#### PROBLEM TO WORK ON:
Among the lines below, a stretch begins at the one with "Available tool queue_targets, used" and ends at the one with "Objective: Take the". Repeat that stretch exactly, ends included.
+++ DATA PROVIDED +++
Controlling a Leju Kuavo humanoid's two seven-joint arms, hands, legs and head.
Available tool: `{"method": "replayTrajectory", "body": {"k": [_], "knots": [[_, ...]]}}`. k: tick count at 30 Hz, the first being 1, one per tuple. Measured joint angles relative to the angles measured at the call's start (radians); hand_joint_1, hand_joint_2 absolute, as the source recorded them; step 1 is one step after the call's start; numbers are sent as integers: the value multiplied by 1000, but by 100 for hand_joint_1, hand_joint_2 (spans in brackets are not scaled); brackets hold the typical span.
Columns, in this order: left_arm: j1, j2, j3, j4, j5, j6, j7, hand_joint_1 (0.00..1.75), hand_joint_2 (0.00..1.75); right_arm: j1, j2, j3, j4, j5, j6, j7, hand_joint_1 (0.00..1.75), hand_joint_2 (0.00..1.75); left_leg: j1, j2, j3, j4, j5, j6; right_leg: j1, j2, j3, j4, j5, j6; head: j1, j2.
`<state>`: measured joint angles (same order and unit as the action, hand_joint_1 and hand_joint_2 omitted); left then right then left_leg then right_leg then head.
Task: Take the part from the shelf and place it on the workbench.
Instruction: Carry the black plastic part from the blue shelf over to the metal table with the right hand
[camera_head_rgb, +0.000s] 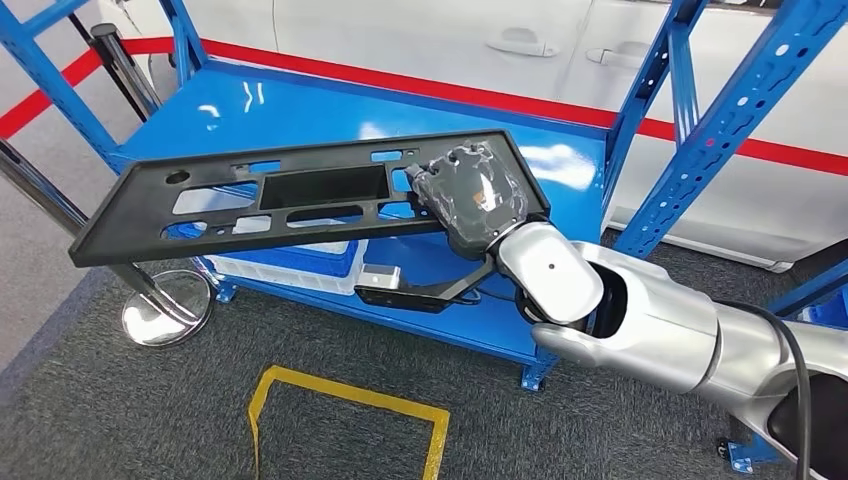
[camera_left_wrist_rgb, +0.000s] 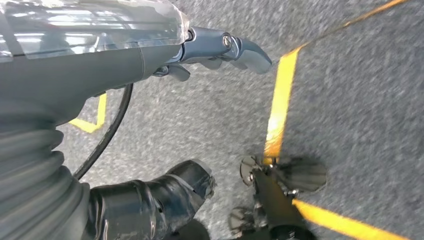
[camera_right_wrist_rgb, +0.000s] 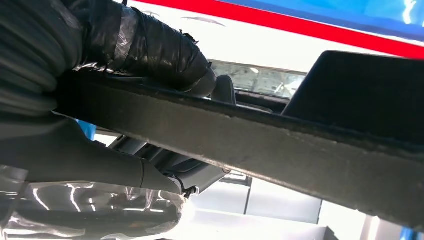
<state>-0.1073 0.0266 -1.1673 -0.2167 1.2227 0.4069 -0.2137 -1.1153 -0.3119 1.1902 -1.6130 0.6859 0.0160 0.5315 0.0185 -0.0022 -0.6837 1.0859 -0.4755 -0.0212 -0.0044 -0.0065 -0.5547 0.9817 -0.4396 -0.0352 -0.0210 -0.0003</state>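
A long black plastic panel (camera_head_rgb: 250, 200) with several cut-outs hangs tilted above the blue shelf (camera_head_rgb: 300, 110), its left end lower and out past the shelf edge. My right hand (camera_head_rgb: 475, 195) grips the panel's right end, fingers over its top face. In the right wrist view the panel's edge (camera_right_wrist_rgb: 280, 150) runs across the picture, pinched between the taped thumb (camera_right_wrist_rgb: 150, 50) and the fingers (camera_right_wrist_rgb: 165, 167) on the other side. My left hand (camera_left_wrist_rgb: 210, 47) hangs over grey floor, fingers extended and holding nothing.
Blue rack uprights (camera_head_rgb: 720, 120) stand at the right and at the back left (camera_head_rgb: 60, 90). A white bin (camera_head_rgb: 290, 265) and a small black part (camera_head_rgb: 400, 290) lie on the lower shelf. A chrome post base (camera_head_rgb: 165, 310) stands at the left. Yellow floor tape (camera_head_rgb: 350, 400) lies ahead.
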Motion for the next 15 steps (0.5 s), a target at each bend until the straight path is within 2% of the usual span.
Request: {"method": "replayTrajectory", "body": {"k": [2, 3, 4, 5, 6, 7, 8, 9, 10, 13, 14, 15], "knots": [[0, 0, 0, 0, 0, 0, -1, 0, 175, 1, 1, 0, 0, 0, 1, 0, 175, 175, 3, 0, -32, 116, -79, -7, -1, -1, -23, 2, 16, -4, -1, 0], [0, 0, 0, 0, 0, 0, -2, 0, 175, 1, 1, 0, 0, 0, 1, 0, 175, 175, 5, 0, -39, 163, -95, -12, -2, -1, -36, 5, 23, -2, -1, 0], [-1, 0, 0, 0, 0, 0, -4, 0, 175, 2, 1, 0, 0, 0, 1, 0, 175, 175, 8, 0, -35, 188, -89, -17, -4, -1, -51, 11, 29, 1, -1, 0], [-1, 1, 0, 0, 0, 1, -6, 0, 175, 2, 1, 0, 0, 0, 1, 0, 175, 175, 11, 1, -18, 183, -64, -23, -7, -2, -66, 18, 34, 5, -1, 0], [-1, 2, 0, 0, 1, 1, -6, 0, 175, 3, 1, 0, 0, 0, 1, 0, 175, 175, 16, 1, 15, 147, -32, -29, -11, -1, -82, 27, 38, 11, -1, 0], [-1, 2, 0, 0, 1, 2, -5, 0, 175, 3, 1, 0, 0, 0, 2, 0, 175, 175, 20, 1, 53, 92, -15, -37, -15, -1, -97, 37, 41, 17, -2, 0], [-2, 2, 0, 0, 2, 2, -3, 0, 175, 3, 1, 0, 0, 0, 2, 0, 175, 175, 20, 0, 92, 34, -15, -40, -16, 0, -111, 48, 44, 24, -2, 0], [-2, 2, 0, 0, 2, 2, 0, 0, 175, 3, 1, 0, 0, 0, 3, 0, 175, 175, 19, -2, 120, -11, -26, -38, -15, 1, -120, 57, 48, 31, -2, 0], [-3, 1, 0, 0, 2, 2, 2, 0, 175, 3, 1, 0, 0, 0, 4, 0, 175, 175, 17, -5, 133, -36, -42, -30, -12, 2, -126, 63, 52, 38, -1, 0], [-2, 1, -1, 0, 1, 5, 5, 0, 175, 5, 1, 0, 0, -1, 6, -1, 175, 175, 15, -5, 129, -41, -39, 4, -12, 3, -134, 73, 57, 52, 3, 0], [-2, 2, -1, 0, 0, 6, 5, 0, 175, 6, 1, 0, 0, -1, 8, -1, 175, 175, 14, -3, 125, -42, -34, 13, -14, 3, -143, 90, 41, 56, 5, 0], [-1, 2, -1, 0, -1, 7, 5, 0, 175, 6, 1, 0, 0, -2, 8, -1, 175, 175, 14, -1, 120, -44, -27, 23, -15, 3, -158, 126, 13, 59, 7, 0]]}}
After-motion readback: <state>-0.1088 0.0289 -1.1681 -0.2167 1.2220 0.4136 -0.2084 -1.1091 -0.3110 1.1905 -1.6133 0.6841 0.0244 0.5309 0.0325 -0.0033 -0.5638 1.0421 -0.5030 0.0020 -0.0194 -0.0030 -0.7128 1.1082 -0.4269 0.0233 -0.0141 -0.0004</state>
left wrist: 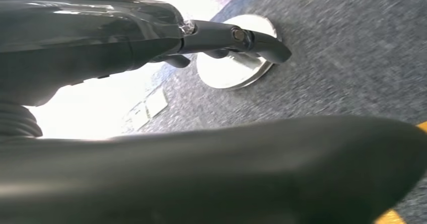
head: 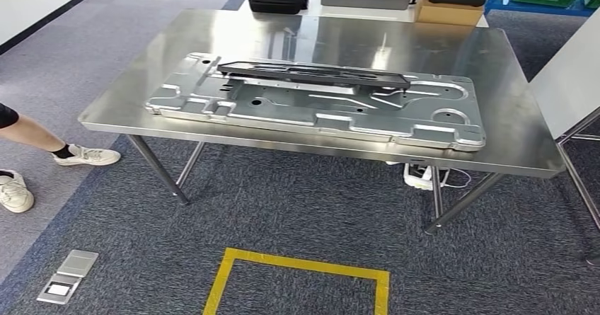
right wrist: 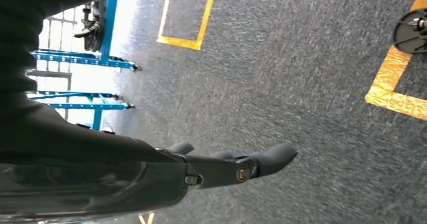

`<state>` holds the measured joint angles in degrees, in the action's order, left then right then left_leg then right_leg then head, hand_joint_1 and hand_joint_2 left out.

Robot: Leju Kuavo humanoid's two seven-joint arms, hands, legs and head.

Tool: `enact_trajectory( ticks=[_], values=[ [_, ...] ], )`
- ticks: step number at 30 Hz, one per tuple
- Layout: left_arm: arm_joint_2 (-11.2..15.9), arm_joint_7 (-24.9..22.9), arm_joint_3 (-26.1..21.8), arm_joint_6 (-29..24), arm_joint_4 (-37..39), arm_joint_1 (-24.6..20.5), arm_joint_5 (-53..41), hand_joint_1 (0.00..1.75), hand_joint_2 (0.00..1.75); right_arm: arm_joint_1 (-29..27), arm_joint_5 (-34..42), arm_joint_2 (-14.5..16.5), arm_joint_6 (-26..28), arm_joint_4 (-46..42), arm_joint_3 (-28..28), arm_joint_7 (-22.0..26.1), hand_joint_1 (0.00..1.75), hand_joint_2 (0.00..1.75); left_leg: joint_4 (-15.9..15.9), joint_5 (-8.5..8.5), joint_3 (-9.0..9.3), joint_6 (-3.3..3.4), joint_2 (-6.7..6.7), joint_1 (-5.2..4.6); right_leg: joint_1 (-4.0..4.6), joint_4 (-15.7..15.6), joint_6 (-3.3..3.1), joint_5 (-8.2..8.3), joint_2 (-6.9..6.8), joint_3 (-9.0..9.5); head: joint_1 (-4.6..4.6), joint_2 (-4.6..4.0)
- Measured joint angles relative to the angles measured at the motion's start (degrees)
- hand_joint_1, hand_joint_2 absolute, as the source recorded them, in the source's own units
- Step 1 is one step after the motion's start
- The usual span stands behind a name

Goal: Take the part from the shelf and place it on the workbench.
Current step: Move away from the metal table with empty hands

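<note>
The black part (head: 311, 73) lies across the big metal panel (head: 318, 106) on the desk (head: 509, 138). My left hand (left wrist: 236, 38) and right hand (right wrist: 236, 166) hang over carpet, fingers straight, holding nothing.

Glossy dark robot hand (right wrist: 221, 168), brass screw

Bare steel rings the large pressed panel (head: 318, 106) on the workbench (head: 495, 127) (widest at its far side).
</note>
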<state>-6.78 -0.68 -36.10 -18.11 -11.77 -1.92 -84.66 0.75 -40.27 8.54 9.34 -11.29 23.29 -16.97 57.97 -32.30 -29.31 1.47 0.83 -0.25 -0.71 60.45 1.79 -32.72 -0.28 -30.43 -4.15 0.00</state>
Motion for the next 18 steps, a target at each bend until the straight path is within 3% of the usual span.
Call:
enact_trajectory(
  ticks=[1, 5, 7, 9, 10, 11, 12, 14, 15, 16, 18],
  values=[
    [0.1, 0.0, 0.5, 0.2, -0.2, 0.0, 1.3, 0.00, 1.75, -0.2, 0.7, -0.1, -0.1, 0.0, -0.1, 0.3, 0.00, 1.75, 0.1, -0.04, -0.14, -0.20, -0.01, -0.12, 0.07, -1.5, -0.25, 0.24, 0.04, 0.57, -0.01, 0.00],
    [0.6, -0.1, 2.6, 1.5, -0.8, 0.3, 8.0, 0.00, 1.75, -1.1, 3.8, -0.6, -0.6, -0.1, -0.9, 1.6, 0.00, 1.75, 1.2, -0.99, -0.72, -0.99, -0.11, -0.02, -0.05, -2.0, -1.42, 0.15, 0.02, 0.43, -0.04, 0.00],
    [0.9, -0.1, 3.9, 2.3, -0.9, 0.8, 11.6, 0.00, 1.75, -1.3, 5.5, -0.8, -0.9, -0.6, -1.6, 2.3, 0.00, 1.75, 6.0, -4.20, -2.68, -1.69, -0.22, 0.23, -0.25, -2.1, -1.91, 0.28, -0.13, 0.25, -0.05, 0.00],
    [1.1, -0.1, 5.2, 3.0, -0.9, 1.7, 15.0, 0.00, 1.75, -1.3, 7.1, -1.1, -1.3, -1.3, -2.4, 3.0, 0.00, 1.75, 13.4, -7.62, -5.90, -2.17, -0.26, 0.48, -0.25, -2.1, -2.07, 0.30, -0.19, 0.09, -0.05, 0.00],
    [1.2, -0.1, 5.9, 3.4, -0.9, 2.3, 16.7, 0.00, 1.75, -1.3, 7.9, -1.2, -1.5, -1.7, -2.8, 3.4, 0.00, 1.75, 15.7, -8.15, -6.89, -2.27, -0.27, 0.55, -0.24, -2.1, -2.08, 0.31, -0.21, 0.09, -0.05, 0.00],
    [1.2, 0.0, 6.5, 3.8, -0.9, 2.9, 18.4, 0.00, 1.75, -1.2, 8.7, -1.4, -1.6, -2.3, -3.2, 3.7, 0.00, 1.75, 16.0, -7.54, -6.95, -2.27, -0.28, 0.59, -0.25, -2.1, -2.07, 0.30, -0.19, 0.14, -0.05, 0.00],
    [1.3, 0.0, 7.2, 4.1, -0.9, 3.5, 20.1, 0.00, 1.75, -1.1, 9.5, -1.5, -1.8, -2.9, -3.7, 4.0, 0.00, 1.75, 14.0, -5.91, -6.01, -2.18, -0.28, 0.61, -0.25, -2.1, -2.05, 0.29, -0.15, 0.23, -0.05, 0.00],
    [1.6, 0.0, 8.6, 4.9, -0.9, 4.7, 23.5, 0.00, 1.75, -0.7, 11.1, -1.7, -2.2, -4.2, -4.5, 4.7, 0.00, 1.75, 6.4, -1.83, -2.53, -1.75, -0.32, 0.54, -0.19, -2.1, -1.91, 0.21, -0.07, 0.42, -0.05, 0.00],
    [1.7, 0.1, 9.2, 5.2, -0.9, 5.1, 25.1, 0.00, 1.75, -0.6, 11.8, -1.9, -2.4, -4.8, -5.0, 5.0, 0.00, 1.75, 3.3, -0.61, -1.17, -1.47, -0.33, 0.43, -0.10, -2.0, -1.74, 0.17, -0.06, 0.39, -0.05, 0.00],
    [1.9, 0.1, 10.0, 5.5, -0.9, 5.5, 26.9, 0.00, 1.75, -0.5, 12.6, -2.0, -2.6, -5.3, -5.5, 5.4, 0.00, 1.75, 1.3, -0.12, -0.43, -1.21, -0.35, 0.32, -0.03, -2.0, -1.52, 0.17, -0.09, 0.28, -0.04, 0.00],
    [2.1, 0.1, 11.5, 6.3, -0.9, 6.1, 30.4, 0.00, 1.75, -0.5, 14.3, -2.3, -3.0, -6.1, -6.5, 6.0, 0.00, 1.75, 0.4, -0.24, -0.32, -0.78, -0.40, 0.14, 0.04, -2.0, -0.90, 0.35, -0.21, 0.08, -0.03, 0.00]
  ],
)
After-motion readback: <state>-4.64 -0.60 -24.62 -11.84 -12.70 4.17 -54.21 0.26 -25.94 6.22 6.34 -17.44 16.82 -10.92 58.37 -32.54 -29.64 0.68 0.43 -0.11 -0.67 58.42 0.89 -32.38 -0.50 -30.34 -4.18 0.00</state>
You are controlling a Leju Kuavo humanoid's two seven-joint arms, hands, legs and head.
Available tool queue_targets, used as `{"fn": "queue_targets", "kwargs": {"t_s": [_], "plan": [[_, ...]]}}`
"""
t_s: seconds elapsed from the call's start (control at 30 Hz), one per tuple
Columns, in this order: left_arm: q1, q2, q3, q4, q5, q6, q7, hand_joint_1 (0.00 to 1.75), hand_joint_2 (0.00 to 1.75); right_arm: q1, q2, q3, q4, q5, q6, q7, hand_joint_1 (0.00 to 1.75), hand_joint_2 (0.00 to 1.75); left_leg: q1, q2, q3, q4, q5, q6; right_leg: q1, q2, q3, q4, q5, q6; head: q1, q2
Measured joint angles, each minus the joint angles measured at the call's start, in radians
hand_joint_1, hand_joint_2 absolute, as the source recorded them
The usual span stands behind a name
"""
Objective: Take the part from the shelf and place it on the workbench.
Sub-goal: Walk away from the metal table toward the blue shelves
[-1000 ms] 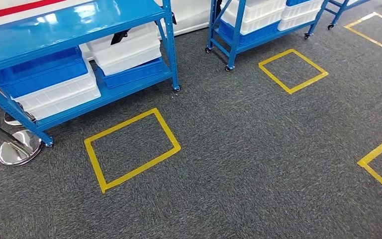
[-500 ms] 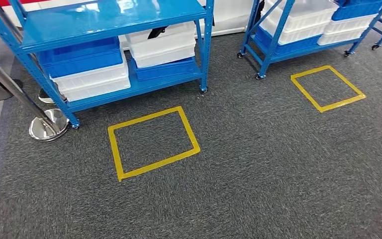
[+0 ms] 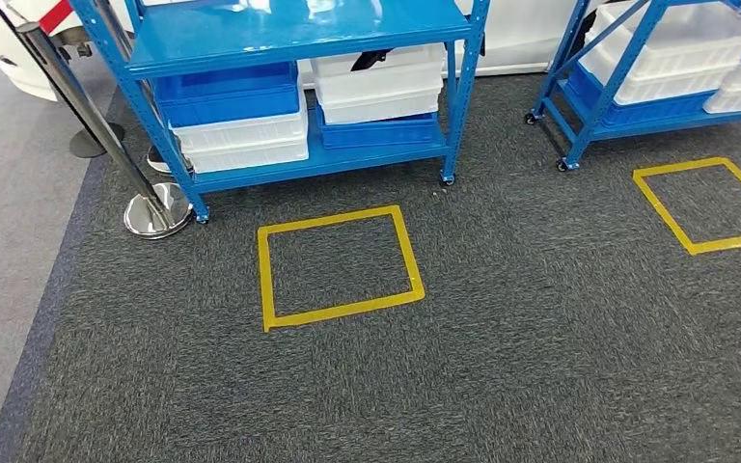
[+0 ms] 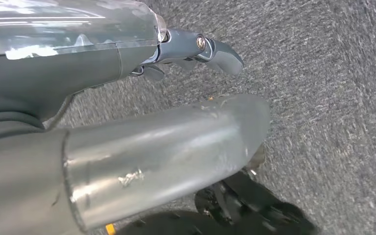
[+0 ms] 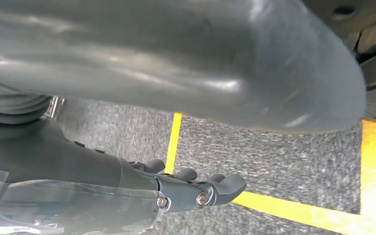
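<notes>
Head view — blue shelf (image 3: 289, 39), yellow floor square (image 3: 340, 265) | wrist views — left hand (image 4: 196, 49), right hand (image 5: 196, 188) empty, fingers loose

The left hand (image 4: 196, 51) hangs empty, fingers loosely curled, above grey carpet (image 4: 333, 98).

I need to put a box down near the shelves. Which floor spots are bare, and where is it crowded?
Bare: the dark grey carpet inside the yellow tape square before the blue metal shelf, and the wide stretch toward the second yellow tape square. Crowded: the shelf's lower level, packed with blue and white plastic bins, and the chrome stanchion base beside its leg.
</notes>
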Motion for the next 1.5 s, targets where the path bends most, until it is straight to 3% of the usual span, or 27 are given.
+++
#### WRITTEN RESPONSE:
Available tool queue_targets, used as `{"fn": "queue_targets", "kwargs": {"t_s": [_], "plan": [[_, ...]]}}`
"""
t_s: seconds elapsed from the call's start (control at 30 Hz), one per tuple
Columns, in this order: left_arm: q1, q2, q3, q4, q5, q6, q7, hand_joint_1 (0.00 to 1.75), hand_joint_2 (0.00 to 1.75); right_arm: q1, q2, q3, q4, q5, q6, q7, hand_joint_1 (0.00 to 1.75), hand_joint_2 (0.00 to 1.75); left_leg: q1, q2, q3, q4, q5, q6; right_leg: q1, q2, q3, q4, q5, q6; head: q1, q2
Measured joint angles, each minus the joint angles measured at the call's start, in radians
hand_joint_1, hand_joint_2 absolute, as the source recorded them
The usual span stands behind a name
"""
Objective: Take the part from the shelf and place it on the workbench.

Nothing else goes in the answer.